A new snake eel species residing in the Bay of Bengal has been discovered and documented this month (January) by the Estuarine Biology Regional Centre (EBRC) of the Zoological Survey of India (ZSI) at Gopalpur-on-sea in Odisha.
This new marine species has been named Ophichthus kailashchandrai to honour the vast contributions of Dr. Kailash Chandra, Director of ZSI, to Indian animal taxonomy. Ophichthus kailashchandrai is the eighth species of the Ophichthus genus found on the Indian coast. It is the fifth new species discovered by the Gopalpur ZSI in the last two years.
In 2019, two new species of marine eel, Gymnothorax andamanensesis and Gymnothorax smithi were been discovered by this ZSI centre.

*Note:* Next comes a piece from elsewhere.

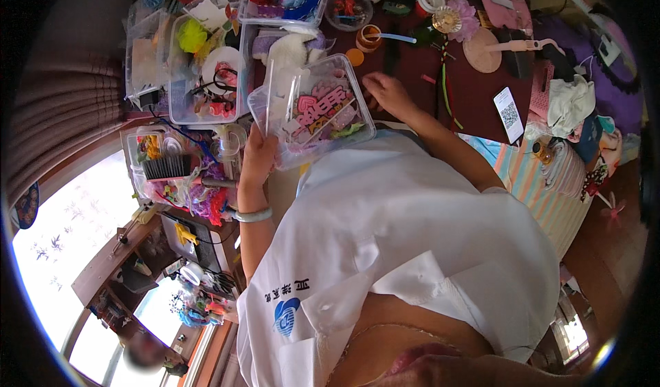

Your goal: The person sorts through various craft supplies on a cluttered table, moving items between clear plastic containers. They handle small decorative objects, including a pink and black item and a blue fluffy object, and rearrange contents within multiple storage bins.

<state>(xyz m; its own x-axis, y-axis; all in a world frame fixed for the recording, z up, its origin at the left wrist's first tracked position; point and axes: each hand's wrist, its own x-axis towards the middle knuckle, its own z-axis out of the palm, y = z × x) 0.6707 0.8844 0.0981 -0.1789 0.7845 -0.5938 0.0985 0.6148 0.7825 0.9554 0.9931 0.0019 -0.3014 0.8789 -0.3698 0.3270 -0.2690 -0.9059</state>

Dr. Anil Mohapatra, scientist at Gopalpur ZSI, with support of his associate Swarup Ranjan Mohanty and Dipanjan Ray of the Bajkul Milani Mahavidyalaya, West Bengal, and Subhendu Sekhar Mishra of the marine fish section of ZSI Kolkata, after detailed study, have identified the Ophichthus kailashchandrai as a completely new species. Discovery of this new marine snake eel species has also been acknowledged by Zootaxa , an international scientific journal for zoological taxonomy.
Bay of Bengal
Three specimens of the new species were collected from the Shankarpur fishing harbour in the northern region of the Bay of Bengal on the West Bengal coast in 2015. Detailed study for over four years led to the discovery that they belonged to a newly discovered species living in the Bay of Bengal.

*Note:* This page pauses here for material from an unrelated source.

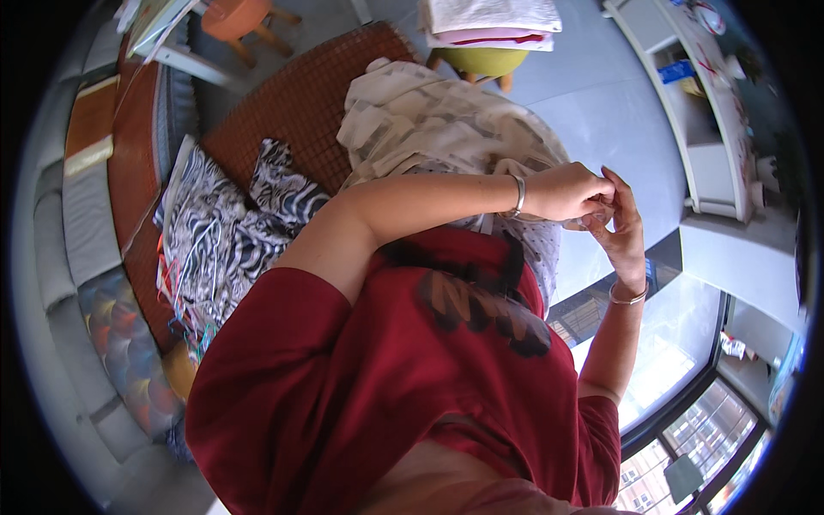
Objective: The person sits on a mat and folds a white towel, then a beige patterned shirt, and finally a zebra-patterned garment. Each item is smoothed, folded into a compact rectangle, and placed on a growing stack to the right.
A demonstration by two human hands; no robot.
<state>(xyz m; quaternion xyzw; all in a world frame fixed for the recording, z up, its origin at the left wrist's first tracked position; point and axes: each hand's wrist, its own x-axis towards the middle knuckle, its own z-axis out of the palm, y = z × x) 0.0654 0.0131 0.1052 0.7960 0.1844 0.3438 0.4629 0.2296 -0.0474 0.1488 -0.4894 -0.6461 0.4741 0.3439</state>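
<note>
My left hand (566,191), a bangle on its wrist, reaches across in front of my body with its fingers curled. They are closed on a small bunch of the beige cloth with grey patches (444,109). Facing it from the right is my right hand (619,235), also with a bangle. Its thumb and fingertips meet the left fingers at the bunched bit of cloth; what exactly lies between the fingertips is partly hidden. The rest of the cloth spreads in folds over my lap and forward. Beneath it shows a pale dotted fabric (542,257).
Left of me lies a black-and-white patterned cloth (206,238) with loose coloured cords (193,322), on a reddish-brown mat (283,96). Ahead stands a green stool (486,61) bearing folded cloths (492,19). A white shelf unit (711,174) is at right, a grey sofa (58,244) at left.
</note>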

The eel family ‘Ophichthidae’ comprises two sub-families — Myrophinae (69 species) and Ophichthinae (276 species). The sub-family Ophichthinae is identified by its hard tail and other osteological (bone) features, and it has 17 genera and 24 species. Out of them, seven species from the Ophichthus genus were earlier identified in Indian waters. The recent discovery is the eighth species of this genus.
The Ophichthus kailashchandrai lives at a depth of around 50 metres in the sea. According to the studied specimens, individuals of this species are around 420 mm to 462 mm in length. They are light brown in colour, with white fins. They have a well-developed pectoral fin and also have a dorsal fin. Their posterior nostril is a hole covered by a flap on the upper lip opening towards the mouth. There are 180-182 total vertebrae in this new species. Their teeth are moderately elongated, conical and sharp.
Ophichthus kailashchandrai feeds on small fish and crabs. The outer surface of their bodies is slimy but they are not poisonous, said Dr. Mohapatra. “The discovery of the new species suggests that the marine biodiversity of the long Indian coastline is still considerably unexplored. More explorations of this biodiversity will help in its conservation and proper utilisation,” said Dr. Mohapatra.